■ **Directions for this task**
Could you retype exactly the lines below between the one holding "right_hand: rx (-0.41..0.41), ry" and the one holding "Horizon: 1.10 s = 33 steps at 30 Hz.", inclusive, leaving out any pictures?

■ **Exercise data**
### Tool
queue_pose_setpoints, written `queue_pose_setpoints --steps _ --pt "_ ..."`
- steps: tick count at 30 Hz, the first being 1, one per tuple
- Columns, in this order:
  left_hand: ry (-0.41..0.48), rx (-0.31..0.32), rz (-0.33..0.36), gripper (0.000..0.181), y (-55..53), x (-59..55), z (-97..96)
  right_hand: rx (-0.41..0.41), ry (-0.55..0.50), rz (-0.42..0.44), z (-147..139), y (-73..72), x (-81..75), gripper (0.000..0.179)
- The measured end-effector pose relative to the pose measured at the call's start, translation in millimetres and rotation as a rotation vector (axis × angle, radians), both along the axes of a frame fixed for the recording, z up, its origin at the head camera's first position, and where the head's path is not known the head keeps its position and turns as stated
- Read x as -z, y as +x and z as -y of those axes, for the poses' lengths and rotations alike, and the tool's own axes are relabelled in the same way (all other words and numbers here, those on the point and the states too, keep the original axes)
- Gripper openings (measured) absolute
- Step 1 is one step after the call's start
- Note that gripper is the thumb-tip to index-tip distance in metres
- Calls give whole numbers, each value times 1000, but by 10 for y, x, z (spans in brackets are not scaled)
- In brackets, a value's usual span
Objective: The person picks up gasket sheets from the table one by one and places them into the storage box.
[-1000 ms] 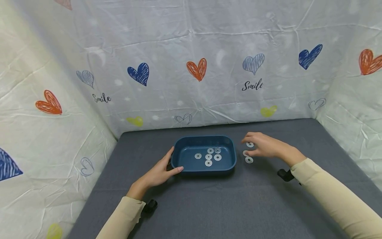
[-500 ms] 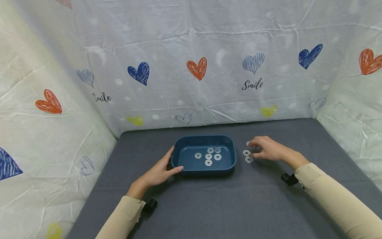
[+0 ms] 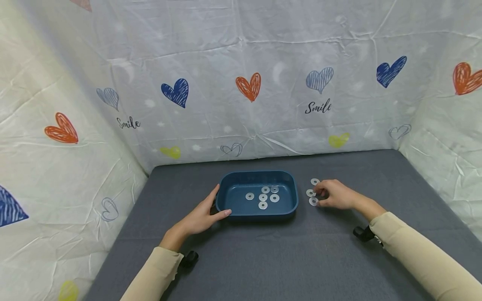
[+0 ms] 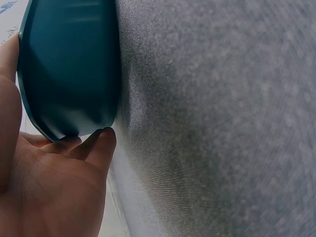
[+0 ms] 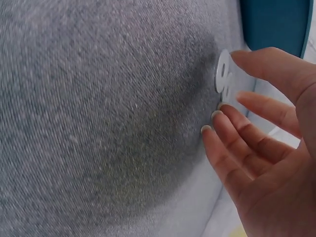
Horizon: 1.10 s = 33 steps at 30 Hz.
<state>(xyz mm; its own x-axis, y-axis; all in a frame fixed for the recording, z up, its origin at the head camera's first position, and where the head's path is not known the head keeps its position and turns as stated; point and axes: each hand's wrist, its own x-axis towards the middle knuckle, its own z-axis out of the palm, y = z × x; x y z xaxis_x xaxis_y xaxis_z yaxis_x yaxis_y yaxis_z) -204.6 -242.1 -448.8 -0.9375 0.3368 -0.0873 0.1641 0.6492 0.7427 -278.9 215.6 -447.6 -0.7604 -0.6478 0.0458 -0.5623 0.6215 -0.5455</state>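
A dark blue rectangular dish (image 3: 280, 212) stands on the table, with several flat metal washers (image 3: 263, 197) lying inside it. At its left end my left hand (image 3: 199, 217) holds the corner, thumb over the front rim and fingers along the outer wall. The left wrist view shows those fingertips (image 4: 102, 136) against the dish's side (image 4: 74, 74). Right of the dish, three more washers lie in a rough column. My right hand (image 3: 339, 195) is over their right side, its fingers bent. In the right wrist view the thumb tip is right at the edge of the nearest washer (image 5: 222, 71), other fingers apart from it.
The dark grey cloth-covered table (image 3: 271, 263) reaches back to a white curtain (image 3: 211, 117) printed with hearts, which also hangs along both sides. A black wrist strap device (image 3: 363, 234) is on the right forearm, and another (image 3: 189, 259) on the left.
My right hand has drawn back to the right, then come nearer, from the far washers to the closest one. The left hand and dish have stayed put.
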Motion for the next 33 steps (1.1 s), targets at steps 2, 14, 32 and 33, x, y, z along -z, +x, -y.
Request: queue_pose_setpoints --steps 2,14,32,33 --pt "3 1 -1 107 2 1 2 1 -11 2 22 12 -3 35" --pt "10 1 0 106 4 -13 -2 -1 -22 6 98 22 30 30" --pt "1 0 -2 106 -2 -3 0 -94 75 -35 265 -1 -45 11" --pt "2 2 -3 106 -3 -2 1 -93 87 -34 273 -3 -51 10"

■ **Written response**
  right_hand: rx (-0.41..0.41), ry (-0.55..0.50), rz (-0.42..0.44), z (-147..139), y (-73..72), x (-81..75), gripper (0.000..0.179)
- The measured end-effector pose relative to the pose measured at the call's start, translation in millimetres and rotation as a rotation vector (axis × angle, radians), both along the axes of a frame fixed for the recording, z up, its origin at the head camera's first position, and where the head's path is not known the head keeps its position and turns as stated
- Read x as -z, y as +x and z as -y of those axes, for the poses' lengths and rotations alike, and the tool's own axes are relabelled in the same way (all other words and numbers here, those on the point and the states too, keep the original axes)
- Gripper openings (measured) absolute
- Step 1 is one step after the call's start
- Note that gripper is the thumb-tip to index-tip distance in metres
- Calls give whole numbers, each value times 1000, but by 10 for y, x, z (spans in brackets are not scaled)
- In brackets, a value's usual span
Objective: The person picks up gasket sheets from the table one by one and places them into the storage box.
[-1000 ms] 
[-500 ms] 
[+0 ms] 
[+0 ms] 
[+0 ms] 
Horizon: 1.10 s = 33 steps at 30 Hz.

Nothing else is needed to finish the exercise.